The first season of White Lotus was something of a hail Mary for panicked HBO executives at the start of the pandemic; they needed content, author Mike White had made Enlightened, and the screen probably wasn’t intended to have a following.
But the elegance and wealth criticism was a wonderful success last summer, and it won a bunch of Emmy Awards, and now White has dropped the next episode into the sea along with other doomed 1% rich stories.
Like the pilot episode of the first season, the second season begins by pronouncing the death(s), leading to the unanswered question of why so many other people seem to be dying at this hotel chain. Season 2 takes place elsewhere in White Lotus along the Sicilian coast, providing a beautiful backdrop for sexual and emotional dysfunction. Tanya, played by Jennifer Coolidge, returns from season 1, a dark cloud still follows her, with her husband Greg (Jon Gries). Apart from them, we get a new set of imperfect guests.

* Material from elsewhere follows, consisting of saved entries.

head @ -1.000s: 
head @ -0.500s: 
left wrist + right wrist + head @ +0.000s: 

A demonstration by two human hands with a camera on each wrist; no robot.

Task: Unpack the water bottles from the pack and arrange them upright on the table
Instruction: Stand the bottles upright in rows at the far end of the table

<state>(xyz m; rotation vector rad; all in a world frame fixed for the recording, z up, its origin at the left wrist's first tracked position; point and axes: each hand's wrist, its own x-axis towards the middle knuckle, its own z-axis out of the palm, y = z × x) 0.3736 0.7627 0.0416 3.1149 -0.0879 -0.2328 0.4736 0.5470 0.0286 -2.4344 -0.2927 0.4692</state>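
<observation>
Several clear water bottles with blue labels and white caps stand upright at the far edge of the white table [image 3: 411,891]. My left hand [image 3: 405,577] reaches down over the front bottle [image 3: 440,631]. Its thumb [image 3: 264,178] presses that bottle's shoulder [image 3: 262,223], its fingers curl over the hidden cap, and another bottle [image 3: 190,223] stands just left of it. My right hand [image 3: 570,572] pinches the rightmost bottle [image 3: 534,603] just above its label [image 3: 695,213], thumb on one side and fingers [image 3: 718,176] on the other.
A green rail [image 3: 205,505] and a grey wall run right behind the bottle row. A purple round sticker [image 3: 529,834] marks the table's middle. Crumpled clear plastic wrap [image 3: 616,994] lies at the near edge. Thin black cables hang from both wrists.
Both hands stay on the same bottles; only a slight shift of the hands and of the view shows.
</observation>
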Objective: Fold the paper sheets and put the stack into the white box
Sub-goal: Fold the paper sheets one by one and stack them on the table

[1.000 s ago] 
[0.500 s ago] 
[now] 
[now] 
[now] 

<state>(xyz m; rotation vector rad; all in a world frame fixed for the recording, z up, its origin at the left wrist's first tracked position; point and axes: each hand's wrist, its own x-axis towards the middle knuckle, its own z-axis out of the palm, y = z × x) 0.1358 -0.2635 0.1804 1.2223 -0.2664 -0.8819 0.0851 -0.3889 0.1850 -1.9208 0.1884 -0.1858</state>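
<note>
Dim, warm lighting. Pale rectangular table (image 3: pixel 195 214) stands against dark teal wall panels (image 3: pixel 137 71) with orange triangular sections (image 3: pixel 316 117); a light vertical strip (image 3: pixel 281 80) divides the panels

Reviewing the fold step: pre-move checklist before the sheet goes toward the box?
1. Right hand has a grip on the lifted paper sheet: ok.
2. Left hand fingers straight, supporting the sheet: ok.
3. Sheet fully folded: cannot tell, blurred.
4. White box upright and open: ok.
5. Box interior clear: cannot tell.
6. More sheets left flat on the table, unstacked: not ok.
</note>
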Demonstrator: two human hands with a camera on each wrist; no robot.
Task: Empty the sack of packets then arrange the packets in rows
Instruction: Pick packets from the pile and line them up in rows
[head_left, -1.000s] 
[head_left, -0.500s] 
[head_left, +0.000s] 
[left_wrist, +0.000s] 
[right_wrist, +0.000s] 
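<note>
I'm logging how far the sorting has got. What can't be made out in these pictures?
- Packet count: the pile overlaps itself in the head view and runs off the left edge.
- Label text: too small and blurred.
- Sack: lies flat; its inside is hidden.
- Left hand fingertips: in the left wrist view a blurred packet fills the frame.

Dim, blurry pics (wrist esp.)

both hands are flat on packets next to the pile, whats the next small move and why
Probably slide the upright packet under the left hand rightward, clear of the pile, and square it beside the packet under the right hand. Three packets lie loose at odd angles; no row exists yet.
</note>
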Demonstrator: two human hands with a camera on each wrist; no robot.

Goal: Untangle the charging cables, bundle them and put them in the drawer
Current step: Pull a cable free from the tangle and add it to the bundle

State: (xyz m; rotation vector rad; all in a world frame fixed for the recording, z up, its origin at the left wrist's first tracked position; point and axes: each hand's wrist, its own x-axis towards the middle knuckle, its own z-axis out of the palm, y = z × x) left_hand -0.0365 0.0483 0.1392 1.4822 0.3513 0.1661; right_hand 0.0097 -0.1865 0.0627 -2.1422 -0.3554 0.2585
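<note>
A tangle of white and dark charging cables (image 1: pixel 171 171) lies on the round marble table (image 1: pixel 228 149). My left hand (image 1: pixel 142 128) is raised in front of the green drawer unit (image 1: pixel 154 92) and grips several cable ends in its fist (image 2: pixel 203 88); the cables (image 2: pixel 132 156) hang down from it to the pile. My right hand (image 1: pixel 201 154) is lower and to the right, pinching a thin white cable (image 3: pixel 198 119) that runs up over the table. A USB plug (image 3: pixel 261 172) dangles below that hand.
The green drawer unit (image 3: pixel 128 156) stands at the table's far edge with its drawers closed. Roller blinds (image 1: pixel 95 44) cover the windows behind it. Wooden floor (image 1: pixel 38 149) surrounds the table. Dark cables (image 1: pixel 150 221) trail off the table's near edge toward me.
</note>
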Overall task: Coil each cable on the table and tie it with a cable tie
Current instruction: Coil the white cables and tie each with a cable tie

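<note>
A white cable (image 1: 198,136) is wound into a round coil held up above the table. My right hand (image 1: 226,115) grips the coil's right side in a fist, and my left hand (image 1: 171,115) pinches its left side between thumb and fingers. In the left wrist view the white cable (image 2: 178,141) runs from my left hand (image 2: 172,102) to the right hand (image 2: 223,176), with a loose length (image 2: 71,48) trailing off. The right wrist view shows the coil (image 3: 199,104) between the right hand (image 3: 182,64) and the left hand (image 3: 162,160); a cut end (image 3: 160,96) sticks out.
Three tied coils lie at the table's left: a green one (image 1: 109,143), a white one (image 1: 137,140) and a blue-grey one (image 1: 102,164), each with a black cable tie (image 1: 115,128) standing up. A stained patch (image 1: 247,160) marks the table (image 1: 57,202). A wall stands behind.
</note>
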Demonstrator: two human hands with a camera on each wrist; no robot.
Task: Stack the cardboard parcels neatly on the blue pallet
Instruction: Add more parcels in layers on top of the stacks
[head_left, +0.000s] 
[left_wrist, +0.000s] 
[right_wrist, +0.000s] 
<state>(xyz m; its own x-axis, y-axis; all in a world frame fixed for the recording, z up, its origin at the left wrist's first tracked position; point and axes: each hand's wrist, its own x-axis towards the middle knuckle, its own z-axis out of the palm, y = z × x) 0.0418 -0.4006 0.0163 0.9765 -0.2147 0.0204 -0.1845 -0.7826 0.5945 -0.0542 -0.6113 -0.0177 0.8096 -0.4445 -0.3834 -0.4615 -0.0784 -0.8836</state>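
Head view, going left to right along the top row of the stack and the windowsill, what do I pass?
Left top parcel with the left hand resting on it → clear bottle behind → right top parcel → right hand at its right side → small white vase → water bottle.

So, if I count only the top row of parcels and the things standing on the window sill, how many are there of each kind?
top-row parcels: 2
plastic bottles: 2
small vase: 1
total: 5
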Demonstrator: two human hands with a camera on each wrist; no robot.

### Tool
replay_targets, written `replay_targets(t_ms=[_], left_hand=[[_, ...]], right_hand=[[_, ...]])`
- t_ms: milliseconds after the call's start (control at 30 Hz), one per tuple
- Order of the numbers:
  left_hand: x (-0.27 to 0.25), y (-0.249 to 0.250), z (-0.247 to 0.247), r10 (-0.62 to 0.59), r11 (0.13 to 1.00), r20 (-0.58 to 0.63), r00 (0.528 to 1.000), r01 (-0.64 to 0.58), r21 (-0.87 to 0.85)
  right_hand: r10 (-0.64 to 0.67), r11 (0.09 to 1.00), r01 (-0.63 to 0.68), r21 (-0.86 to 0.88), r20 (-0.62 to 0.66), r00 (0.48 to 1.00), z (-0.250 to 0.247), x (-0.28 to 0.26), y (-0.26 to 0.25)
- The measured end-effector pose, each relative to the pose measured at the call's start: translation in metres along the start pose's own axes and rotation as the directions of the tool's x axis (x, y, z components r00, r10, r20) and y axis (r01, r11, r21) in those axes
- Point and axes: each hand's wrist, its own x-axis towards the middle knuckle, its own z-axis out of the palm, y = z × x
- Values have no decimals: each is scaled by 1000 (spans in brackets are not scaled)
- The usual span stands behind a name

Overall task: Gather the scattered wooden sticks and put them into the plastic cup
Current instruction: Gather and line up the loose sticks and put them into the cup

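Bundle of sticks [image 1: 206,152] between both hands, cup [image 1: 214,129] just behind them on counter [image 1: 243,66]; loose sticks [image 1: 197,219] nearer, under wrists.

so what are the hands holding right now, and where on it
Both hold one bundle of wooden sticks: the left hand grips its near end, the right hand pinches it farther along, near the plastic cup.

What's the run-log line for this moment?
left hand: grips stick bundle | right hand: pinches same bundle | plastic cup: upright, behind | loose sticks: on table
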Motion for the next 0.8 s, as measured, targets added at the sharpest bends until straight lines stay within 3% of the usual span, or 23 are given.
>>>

Three generations of men, played by F. Murray Abraham, Michael Imperioli and Adam DiMarco, are in town exploring their Sicilian roots and reluctantly dealing with their legal troubles. The youngest, Albie (DiMarco), despises his father and grandfather’s perspectives on women. , however, he doesn’t realize how much his “good boy” character makes him seem righteous.
There’s a more poisonous masculinity in the form of Cameron (Theo James), a copy of Shane (Jake Lacy) from season 1, though after a few episodes, his rich, braying character starts to age a bit. Lovely wife Daphne (Meghann Fahy), but her best dates are apparently noticed apart through Harper (Aubrey Plaza), whose new husband Ethan (Will Sharpe) is a school friend with Cameron. But I didn’t think those two men would ever be friends.
Plaza is the star of his tough quadruple couple, suspicious of Cameron and Daphne and acts with his eyes, as he does, even as Daphne puts a new mind on marriage and money in his head. Unfortunately, those minds are so revolutionary.
Haley Lu Richardson plays Portia, Tanya’s reluctant assistant, and offers a truth check in a monologue about how other people come to lovely places like this just to take the same photos in the same places. Unfortunately, Tanya’s story is too thin, and we only laugh when she meets a homosexual organization run by Quentin (Tom Hollander), who shows her the beautiful things she aspires to.
Sex enterprise and iniquity may be the main theme of this season: season two’s hotel manager, Valentina (Sabrina Impacciatore), gets far less attention than season and Armond, but the series distorts the narrative from the smarter part to the bottom with the addition. of two sex painters, Mia (Beatrice Grannò) and Lucia (Simona Tabasco). who rate the hotel in hopes of converting their fortunes. Lucia is a little more jaded and tells Mia the short story that “whores are punished”, because golden Italian art despises them. While White doesn’t delve too deeply into the implications of sex. paintings (and it’s probably rarely the user who does it), Mia and Lucia’s movements set several plot themes in motion, and the exhibit takes more tours outside the hotel this season, making it less claustrophobic. (And adding local hitale. )
At the end of the five of the seven episodes sent for review, you don’t know who might end up floating in the Ionian Sea, but I also felt less involved than in the first season. Although the writing is scathing and the characters interesting, the series is not so much a mystery as an instagrammable misery.